# Requirement
Only a slice of the listing below is wanted. Retype the lines from the one containing "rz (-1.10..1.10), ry" through the one containing "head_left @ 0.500", exactly, both ends included.

START Recorded data

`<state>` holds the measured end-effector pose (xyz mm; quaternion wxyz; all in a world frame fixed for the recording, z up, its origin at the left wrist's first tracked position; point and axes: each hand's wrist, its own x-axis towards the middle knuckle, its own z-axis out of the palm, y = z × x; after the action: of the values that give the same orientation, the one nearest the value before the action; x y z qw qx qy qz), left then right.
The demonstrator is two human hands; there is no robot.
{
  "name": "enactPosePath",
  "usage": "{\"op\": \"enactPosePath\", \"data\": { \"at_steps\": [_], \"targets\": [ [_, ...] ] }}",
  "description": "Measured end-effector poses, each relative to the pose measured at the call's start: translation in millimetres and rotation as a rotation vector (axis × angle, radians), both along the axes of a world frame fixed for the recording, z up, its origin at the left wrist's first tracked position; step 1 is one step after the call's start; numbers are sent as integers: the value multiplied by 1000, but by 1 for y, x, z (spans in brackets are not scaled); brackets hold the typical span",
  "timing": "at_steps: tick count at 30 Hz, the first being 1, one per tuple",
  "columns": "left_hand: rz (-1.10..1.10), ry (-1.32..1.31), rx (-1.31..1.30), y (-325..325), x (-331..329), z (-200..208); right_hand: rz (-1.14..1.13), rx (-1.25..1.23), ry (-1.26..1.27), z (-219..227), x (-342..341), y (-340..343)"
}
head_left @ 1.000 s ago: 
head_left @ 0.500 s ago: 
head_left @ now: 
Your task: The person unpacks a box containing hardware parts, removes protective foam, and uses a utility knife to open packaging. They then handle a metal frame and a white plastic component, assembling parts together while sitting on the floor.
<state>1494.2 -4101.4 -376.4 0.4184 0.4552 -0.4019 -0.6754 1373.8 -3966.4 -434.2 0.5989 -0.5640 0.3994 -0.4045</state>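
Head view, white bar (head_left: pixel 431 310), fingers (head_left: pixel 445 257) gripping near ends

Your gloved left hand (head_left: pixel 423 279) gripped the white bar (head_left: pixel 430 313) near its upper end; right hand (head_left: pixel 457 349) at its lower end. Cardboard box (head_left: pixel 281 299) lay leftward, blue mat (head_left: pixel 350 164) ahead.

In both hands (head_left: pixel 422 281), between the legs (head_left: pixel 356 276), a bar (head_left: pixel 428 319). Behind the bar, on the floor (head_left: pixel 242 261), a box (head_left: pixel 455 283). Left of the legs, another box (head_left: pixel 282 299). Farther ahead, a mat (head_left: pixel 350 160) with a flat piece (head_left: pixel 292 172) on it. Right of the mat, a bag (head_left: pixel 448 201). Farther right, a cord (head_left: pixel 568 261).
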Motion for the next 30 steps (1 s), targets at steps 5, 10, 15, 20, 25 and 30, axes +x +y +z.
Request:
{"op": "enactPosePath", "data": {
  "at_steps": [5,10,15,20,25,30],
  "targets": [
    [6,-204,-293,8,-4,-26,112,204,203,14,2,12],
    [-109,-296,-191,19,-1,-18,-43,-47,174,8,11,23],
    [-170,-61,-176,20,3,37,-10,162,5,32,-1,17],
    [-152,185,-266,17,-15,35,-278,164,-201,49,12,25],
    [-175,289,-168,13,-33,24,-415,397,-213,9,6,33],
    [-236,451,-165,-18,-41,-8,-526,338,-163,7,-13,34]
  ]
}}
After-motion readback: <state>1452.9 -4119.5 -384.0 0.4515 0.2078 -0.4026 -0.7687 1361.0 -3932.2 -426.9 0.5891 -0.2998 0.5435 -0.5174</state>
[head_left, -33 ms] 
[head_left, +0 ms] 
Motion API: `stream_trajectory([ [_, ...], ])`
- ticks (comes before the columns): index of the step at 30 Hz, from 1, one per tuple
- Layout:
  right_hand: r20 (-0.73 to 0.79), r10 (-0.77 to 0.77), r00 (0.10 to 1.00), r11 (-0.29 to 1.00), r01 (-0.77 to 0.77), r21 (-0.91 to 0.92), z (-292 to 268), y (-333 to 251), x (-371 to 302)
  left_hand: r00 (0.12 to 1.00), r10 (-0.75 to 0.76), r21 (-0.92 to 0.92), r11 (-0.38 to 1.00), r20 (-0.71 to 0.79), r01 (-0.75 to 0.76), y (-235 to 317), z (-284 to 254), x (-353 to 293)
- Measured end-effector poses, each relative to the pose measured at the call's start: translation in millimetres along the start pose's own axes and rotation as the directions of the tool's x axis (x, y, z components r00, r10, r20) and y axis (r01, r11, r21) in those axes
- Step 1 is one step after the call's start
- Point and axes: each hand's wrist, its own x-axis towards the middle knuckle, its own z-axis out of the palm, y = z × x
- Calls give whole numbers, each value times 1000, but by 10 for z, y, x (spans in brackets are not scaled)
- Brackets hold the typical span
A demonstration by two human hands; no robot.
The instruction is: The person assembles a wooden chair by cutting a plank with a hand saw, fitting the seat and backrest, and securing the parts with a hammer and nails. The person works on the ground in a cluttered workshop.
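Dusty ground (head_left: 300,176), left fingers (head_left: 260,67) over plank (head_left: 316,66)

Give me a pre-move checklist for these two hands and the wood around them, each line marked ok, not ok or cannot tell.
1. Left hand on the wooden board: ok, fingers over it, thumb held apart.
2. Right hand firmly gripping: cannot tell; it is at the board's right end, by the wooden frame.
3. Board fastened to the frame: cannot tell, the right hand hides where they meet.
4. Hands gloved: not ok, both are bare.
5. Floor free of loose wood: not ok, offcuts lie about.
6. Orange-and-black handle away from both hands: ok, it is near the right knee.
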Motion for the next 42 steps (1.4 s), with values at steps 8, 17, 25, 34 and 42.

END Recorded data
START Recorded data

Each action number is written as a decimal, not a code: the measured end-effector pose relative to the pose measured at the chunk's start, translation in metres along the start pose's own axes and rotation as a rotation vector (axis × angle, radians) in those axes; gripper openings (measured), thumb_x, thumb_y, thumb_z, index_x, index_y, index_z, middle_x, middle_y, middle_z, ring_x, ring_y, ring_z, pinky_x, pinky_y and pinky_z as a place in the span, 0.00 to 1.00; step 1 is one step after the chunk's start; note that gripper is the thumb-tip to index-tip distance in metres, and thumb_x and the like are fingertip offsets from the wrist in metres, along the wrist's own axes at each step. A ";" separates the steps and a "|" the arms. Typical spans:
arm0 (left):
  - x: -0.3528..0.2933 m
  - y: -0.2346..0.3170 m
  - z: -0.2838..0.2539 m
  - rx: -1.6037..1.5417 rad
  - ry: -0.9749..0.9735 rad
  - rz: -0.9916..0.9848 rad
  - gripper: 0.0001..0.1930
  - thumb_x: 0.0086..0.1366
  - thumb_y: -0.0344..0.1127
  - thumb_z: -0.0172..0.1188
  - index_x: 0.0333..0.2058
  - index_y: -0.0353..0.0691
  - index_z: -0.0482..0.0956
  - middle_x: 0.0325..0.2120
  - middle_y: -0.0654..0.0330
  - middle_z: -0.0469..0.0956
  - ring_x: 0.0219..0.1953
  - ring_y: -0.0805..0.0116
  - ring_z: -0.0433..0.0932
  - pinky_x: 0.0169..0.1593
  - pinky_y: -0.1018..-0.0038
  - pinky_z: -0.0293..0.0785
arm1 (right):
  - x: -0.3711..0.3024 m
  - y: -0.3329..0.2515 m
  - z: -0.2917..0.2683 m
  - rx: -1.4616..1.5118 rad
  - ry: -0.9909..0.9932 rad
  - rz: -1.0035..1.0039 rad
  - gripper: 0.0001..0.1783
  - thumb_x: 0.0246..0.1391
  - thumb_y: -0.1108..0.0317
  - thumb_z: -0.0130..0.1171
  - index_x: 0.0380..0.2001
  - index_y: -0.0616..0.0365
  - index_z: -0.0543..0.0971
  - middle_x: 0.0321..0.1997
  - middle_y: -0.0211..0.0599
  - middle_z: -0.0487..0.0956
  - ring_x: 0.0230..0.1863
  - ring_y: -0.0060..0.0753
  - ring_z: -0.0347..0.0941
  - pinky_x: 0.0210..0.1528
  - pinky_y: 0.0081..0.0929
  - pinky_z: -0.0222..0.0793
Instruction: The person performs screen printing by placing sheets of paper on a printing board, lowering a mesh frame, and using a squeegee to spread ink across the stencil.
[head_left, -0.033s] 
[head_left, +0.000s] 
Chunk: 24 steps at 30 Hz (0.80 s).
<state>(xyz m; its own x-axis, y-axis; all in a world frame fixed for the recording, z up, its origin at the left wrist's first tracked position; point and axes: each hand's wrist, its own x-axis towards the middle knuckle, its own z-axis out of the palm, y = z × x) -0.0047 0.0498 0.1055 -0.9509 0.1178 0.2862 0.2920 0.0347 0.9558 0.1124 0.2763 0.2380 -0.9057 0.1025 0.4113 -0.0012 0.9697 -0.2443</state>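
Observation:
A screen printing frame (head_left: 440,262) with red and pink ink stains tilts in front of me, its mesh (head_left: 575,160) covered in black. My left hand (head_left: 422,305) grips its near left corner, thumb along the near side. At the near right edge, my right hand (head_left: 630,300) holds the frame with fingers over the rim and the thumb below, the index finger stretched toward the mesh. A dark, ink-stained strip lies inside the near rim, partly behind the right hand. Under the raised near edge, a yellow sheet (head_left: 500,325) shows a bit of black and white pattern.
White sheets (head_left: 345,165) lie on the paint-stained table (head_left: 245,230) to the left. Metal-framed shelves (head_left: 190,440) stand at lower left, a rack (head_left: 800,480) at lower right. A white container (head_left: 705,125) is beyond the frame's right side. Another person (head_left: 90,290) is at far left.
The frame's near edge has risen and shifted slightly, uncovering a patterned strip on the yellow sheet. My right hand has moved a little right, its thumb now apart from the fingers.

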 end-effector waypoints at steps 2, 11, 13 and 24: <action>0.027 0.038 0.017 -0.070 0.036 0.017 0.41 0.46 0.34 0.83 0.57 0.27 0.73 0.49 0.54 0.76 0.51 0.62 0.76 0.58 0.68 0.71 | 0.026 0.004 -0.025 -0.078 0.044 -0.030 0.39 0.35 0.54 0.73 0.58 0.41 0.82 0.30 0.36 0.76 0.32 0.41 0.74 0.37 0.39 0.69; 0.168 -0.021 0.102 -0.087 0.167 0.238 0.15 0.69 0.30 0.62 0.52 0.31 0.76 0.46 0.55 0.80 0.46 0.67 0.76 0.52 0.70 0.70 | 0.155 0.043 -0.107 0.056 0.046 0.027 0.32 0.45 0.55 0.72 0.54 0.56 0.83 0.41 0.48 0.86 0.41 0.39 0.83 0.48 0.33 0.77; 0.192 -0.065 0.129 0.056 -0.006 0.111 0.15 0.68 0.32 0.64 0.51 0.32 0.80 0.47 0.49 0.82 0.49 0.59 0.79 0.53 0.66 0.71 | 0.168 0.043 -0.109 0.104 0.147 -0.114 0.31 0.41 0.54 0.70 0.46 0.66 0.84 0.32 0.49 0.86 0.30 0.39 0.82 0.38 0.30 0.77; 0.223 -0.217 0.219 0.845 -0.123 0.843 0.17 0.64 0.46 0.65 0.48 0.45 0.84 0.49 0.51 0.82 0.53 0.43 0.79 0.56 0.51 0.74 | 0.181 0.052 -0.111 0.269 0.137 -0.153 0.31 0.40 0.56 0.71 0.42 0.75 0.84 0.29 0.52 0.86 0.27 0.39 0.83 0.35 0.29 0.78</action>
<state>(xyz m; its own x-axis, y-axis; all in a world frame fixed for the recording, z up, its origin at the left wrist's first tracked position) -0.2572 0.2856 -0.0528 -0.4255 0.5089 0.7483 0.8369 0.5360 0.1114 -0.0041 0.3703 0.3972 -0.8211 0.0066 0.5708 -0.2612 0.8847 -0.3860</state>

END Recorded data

# Solution
  "columns": "left_hand: rz (-1.10..1.10), ry (-1.32..1.31), rx (-1.31..1.30), y (-325..325), x (-331..329), z (-200..208); right_hand: rz (-1.14..1.13), rx (-1.25..1.23), ry (-1.26..1.27), z (-219..227), x (-342..341), y (-340..343)"
}
head_left @ 1.000 s ago: 
head_left @ 0.500 s ago: 

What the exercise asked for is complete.